Git + RStudio Tutorial

Imagine you have a piece of code, and you’re keen on tracking its changes without losing the original version. The conventional method involves saving scripts as new files, often labeled with indicators like ‘v0’ or a timestamp. Git offers a more seamless way to version your code without the hassle of managing different version files manually. It not only tracks changes made to your files but also equips you with tools to document those changes.


1. Git vs GitHub

Git is a version control system that runs locally on your computer. It tracks changes to files over time, allows you to document those changes, and lets you return to any previous version of your project. Git works completely offline.

GitHub is an online platforms that host Git repositories. They allow you to store your project remotely, collaborate with others, and access your work from anywhere.

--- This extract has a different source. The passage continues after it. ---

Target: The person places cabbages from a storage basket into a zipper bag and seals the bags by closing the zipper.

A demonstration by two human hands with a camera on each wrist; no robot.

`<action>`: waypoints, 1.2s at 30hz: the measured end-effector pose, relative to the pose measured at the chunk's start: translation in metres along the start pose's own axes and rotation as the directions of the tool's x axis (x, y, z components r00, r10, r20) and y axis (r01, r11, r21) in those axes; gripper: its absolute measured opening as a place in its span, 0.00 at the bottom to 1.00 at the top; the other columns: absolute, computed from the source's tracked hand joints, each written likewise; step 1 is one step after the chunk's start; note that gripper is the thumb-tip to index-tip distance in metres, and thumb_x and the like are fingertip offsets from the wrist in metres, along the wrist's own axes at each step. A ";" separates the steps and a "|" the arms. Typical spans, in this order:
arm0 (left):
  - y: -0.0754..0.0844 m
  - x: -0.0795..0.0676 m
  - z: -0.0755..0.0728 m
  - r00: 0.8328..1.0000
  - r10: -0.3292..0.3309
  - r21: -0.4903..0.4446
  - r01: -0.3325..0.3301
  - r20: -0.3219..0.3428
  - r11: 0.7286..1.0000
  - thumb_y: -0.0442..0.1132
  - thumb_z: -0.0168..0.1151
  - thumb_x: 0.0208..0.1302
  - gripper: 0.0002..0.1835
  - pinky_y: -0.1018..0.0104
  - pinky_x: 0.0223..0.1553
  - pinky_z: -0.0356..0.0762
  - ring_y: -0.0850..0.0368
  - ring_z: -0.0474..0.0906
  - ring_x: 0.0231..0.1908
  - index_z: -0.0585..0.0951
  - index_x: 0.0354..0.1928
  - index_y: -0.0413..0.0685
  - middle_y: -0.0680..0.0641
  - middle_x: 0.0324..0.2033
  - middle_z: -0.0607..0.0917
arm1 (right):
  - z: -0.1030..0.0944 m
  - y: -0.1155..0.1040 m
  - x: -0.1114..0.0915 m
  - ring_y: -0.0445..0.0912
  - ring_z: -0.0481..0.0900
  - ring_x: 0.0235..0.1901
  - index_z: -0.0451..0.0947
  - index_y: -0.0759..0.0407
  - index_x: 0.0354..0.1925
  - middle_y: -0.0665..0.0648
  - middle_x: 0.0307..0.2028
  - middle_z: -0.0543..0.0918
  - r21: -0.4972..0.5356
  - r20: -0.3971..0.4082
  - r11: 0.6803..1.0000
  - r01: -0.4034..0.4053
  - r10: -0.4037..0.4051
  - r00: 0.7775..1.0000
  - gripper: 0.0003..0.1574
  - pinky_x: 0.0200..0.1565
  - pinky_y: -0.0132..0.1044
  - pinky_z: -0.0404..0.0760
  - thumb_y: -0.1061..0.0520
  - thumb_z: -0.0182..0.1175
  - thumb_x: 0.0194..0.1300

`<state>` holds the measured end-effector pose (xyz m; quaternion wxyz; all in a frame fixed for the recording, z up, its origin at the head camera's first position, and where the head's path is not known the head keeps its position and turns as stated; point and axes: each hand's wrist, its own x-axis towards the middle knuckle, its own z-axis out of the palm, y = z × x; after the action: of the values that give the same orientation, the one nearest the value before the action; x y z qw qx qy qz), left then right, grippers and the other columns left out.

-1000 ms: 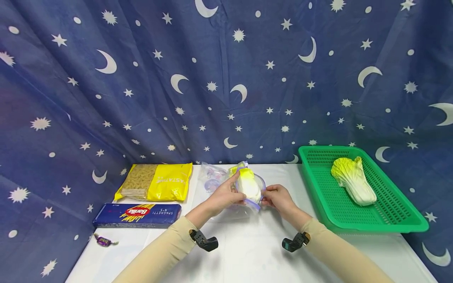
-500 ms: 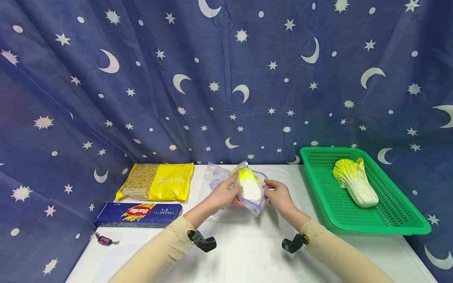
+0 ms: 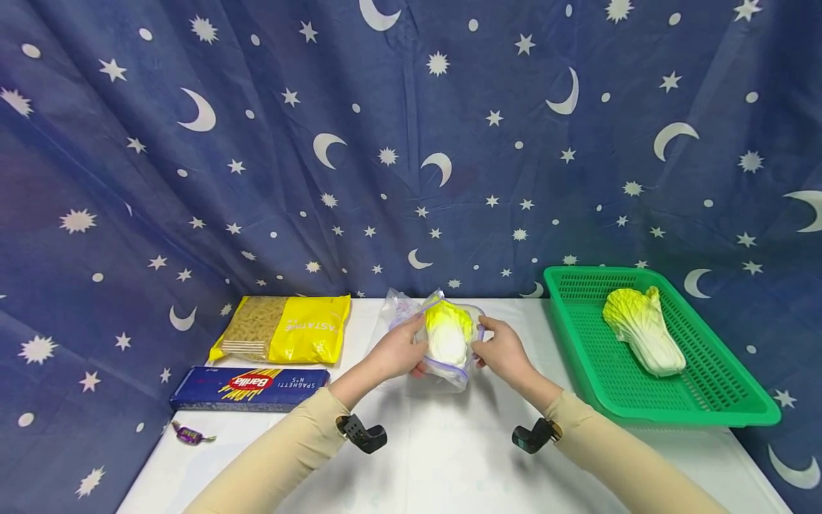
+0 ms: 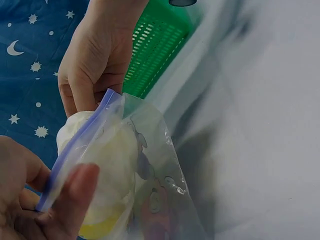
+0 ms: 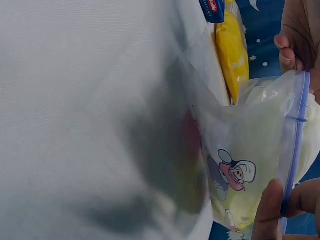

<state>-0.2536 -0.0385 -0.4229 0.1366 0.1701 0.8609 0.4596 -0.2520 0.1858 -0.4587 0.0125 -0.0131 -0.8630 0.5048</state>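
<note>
Both hands are at a clear zip bag (image 5: pixel 250 135) with a purple zip strip and cartoon prints, at the far middle of the table. A small napa cabbage (image 3: pixel 447 339), white at the base and yellow at the leaves, lies in its mouth. In the left wrist view its white base bulges past the strip. My left hand (image 3: pixel 401 350) pinches the bag's mouth on the left, thumb on the plastic. On the right, my right hand (image 3: pixel 504 351) pinches the opposite edge between thumb and fingers, as the right wrist view shows.
A green basket (image 3: pixel 674 414) on the right holds another napa cabbage (image 3: pixel 645 332). At the left lie a yellow pasta bag (image 3: pixel 308 332), a blue spaghetti box (image 3: pixel 250 389) and a purple wrapped candy (image 3: pixel 191 435). A starry curtain (image 3: pixel 411 143) hangs behind the table.
The cabbage and bag mouth have turned to face me more squarely. My right hand has shifted its pinch farther up the bag's right edge, and my left hand has moved slightly left.
</note>
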 end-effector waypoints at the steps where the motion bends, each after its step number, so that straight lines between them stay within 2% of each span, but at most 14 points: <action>1: 0.001 0.000 -0.001 1.000 -0.002 -0.015 0.002 0.003 1.000 0.31 0.48 0.70 0.35 0.54 0.29 0.87 0.55 0.82 0.18 0.56 0.78 0.33 0.37 0.76 0.61 | 0.000 -0.001 0.000 0.45 0.78 0.17 0.63 0.77 0.71 0.73 0.57 0.78 -0.004 0.006 1.000 0.006 -0.006 1.000 0.43 0.29 0.49 0.87 0.70 0.56 0.56; 4: 0.004 -0.001 -0.005 1.000 -0.013 -0.044 0.014 0.006 0.999 0.31 0.48 0.73 0.34 0.52 0.29 0.88 0.53 0.83 0.18 0.56 0.78 0.34 0.38 0.77 0.60 | -0.002 -0.007 0.001 0.44 0.78 0.16 0.61 0.77 0.72 0.71 0.46 0.82 0.000 0.026 1.000 0.013 -0.013 1.000 0.44 0.27 0.46 0.87 0.70 0.55 0.56; 7: 0.007 -0.001 -0.008 1.000 -0.011 -0.026 0.010 -0.008 1.000 0.31 0.47 0.72 0.34 0.55 0.27 0.87 0.52 0.83 0.19 0.56 0.79 0.35 0.40 0.79 0.55 | -0.005 -0.014 0.003 0.45 0.79 0.16 0.60 0.76 0.73 0.70 0.39 0.82 -0.001 0.035 1.000 0.001 -0.001 0.999 0.45 0.25 0.41 0.86 0.70 0.55 0.57; 10: 0.010 0.000 -0.011 1.000 -0.010 -0.009 0.010 -0.017 1.000 0.31 0.47 0.72 0.34 0.58 0.27 0.86 0.52 0.83 0.21 0.57 0.79 0.37 0.40 0.79 0.53 | -0.009 -0.023 0.004 0.45 0.79 0.17 0.58 0.75 0.74 0.73 0.49 0.80 0.002 0.037 1.000 -0.007 0.007 0.999 0.46 0.27 0.43 0.87 0.69 0.55 0.58; 13: 0.014 0.002 -0.014 1.000 -0.003 -0.042 0.002 -0.020 0.999 0.30 0.46 0.72 0.33 0.56 0.30 0.87 0.52 0.83 0.22 0.56 0.79 0.36 0.41 0.79 0.53 | -0.013 -0.032 0.007 0.46 0.80 0.18 0.57 0.74 0.75 0.75 0.57 0.75 0.015 0.041 1.000 -0.010 0.009 0.999 0.46 0.30 0.46 0.88 0.69 0.54 0.59; 17: 0.019 0.005 -0.019 1.000 0.019 -0.074 -0.021 -0.023 0.997 0.30 0.45 0.73 0.33 0.59 0.29 0.87 0.53 0.83 0.21 0.56 0.79 0.36 0.42 0.79 0.54 | -0.019 -0.043 0.008 0.45 0.81 0.19 0.56 0.74 0.75 0.72 0.47 0.79 0.035 0.052 0.999 -0.008 0.006 0.999 0.46 0.28 0.39 0.87 0.69 0.55 0.59; 20: 0.023 0.006 -0.024 0.999 0.034 -0.049 -0.035 -0.026 0.998 0.31 0.45 0.74 0.33 0.61 0.29 0.86 0.54 0.83 0.20 0.56 0.79 0.36 0.43 0.79 0.55 | -0.023 -0.050 0.010 0.45 0.81 0.19 0.55 0.74 0.76 0.70 0.41 0.80 0.057 0.066 0.998 -0.005 0.001 0.998 0.46 0.28 0.37 0.87 0.70 0.55 0.60; 22: 0.026 0.008 -0.027 0.999 0.035 -0.047 -0.037 -0.028 0.998 0.32 0.45 0.74 0.33 0.61 0.31 0.86 0.54 0.82 0.20 0.56 0.79 0.36 0.42 0.79 0.56 | -0.026 -0.054 0.012 0.45 0.81 0.19 0.54 0.74 0.76 0.71 0.43 0.80 0.070 0.080 0.998 -0.005 0.000 0.997 0.47 0.29 0.38 0.87 0.70 0.55 0.60; 23: 0.028 0.009 -0.029 0.999 0.037 -0.045 -0.038 -0.030 0.998 0.32 0.44 0.74 0.33 0.61 0.30 0.86 0.54 0.82 0.20 0.57 0.79 0.36 0.40 0.77 0.60 | -0.028 -0.057 0.013 0.45 0.81 0.19 0.54 0.74 0.76 0.72 0.44 0.80 0.076 0.085 0.997 -0.007 0.001 0.996 0.47 0.29 0.39 0.88 0.70 0.55 0.61; 26: 0.033 0.011 -0.034 0.999 0.031 -0.059 -0.034 -0.039 0.998 0.33 0.44 0.74 0.32 0.63 0.28 0.85 0.55 0.79 0.20 0.56 0.79 0.36 0.36 0.69 0.70 | -0.033 -0.065 0.016 0.46 0.82 0.21 0.53 0.73 0.77 0.73 0.50 0.78 0.081 0.100 0.997 -0.016 0.008 0.995 0.47 0.31 0.40 0.88 0.70 0.55 0.62; 29: 0.039 0.013 -0.040 0.999 0.021 -0.075 -0.025 -0.050 0.997 0.34 0.43 0.74 0.33 0.65 0.26 0.84 0.55 0.76 0.19 0.56 0.79 0.38 0.33 0.60 0.75 | -0.039 -0.073 0.018 0.47 0.83 0.22 0.51 0.73 0.77 0.74 0.53 0.78 0.072 0.111 0.997 -0.025 0.017 0.994 0.47 0.32 0.40 0.88 0.69 0.56 0.64; 36: 0.049 0.017 -0.052 0.998 -0.008 -0.121 0.001 -0.057 0.993 0.32 0.45 0.72 0.34 0.66 0.25 0.84 0.57 0.76 0.18 0.56 0.80 0.39 0.33 0.66 0.72 | -0.049 -0.089 0.023 0.47 0.83 0.23 0.52 0.72 0.78 0.69 0.41 0.80 0.030 0.121 0.998 -0.056 0.052 0.991 0.47 0.33 0.38 0.88 0.67 0.57 0.65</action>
<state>-0.2813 -0.0444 -0.3551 0.1227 0.1464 0.8355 0.5152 -0.2739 0.1857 -0.3564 -0.0530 -0.0060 -0.8530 0.5192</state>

Several platforms provide Git hosting:

Platform Owner / Country
GitHub Microsoft, USA
GitLab GitLab Inc., USA
Bitbucket Atlassian, Australia
Codeberg Codeberg e.V., Germany
University of Amsterdam GitLab

The University of Amsterdam provides a self-hosted GitLab instance, allowing you to keep data within institutional infrastructure. You can sign up here

Features of Git platforms

GitHub and GitLab extend Git with additional features:

Feature Description
Backup Your project is stored remotely, keeping it safe even if your local machine fails.
Collaboration Sharing, viewing, and editing repositories with collaborators.
Issue tracking Track bugs, feature requests, and tasks. Keep track of changes that still need to be implemented
Software distribution For example, R packages can be installed directly from a Git repository.
Website hosting Host static websites for documentation, tutorials, or reports.
Zenodo / Figshare integration Archive releases and obtain a citable DOI.

2. Git platforms vs Data Repositories

Git platforms (like GitHub or GitLab) and data repositories (like Zenodo or Figshare) serve different roles, but are often used interchangeably in research.

Git platforms are used for active development: it is best suited for code, documents, and small datasets that change over time, allowing you to track changes, collaborate with others, and update your work frequently.

Data repositories are used for archiving: they store final versions of data and code, support large or static datasets, and provide long-term preservation through citable DOIs.

Tip

The recommended workflow for reproducible research is to develop on GitHub/GitLab throughout the project, then archive a release on Zenodo/Figshare when submitting a paper. Cite the Zenodo/Figshare DOI in your paper, not the GitHub/GitLab URL, because GitHub URLs are not guaranteed to be stable.

Exercise: Which Tool Should You Use?

For each situation below, choose the most appropriate tool from the drop-down. Correct answers turn green.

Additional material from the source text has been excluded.